Hardship payments are already available to the most vulnerable people from day one of a sanction, and most people in the country support the principle of sanctions when claimants do not fulfil their obligations. I must say, Mr Speaker, that there is a book as thick as you like of the reasons people may avoid being sanctioned. The idea that people can just miss a five-minute appointment once and are automatically sanctioned is for the birds. That may well be the tale they go and tell the hon. Lady in her surgery, perhaps because they want her sympathy when they go and tell her their tale. I suspect that the truth about why they have been sanctioned is often very different from the tale they tell her. I am sorry that she just seems to accept what they say hook, line and sinker, without any criticism whatever. I know that SNP Members do not like to hear any criticism. They are not used to it in Scotland, but they had better get used to it in this House. [Interruption.] SNP Members would do well to listen to other people’s opinions from time to time. They may learn something. [Interruption.]
Order. Mr Angus Brendan MacNeil, you have yet to reach the apogee of statesmanship, which is my long-term ambition for you. Calm, like the colleagues to your left and right, is the right course—calm!
To try to get the hon.

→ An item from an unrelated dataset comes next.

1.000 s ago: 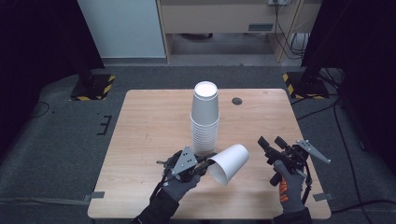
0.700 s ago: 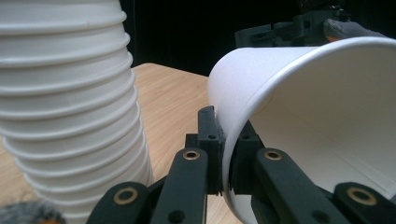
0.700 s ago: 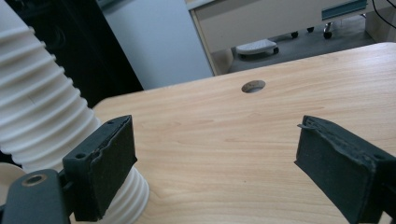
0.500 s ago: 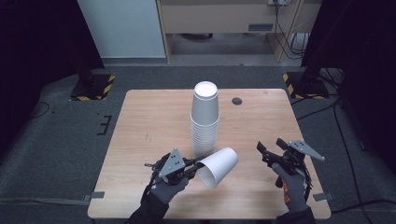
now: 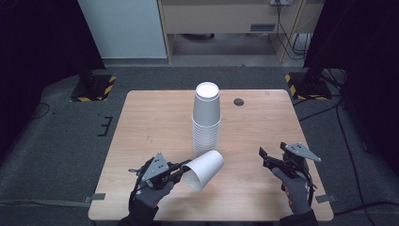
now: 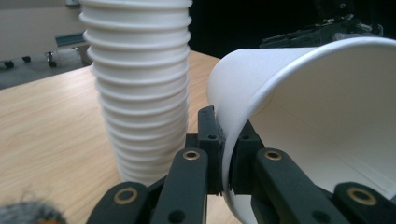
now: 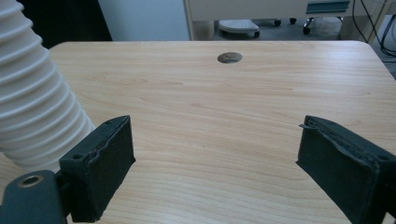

Gentleman to become a statesman may be beyond even you and your skills, Mr Speaker.
Given that the most vulnerable already have access to hardship payments from day one and that the sanctions regime in itself is a good thing, given that what the hon. Lady proposes goes way beyond the recommendations of the Oakley review and even way beyond the recommendations of the Select Committee, and given that people are already informed about the hardship payments throughout their claimant journey, her Bill is not only bad—if anyone adopted her strategy—but completely unnecessary.
I do not intend to deprive the hon. Lady of her day in the limelight by pressing the Bill to a Division, but I thought it worth while pointing out that many Members of the House and, more importantly, many people in the country, do not accept her criticisms of the sanctions regime for benefits.
Question put (Standing Order No. 23) and agreed to.
Ordered,
That Ms Tasmina Ahmed-Sheikh, Hannah Bardell, Mrs Sharon Hodgson, Caroline Lucas, Ms Margaret Ritchie, Liz Saville Roberts, Naz Shah, Dr Eilidh Whiteford and Corri Wilson present the Bill.
Ms Tasmina Ahmed-Sheikh accordingly presented the Bill.
Bill read the First time; to be read a Second time on Friday 4 December, and to be printed (Bill 85).
Welfare Reform and Work Bill (Programme No. 3)
Ordered,
That the Order of 20 July 2015 (Welfare Reform and Work Bill (Programme)) be varied as follows:
(1) Paragraphs (4) and (5) of the Order shall be omitted.
(2) Proceedings on Consideration shall be taken in the order shown in the first column of the following Table.
(3) The proceedings shall (so far as not previously concluded) be brought to a conclusion at the times specified in the second column of the Table.
Proceedings | Time for conclusion of proceedings |
---|---|
New Clause 1; new Clause 8; amendments to Clauses 9 to 12 | Two hours after the commencement of proceedings on the motion for this order |
Remaining new Clauses and new Schedules, amendments to the remaining Clauses of the Bill, amendments to the Schedules to the Bill and remaining proceedings on Consideration | One hour before the moment of interruption on the day on which those proceedings are commenced |
No. This is the programme motion. It is a good job the hon. Gentleman did not want to contribute, because he cannot—because it has been carried and we are moving on—but he will get his opportunity.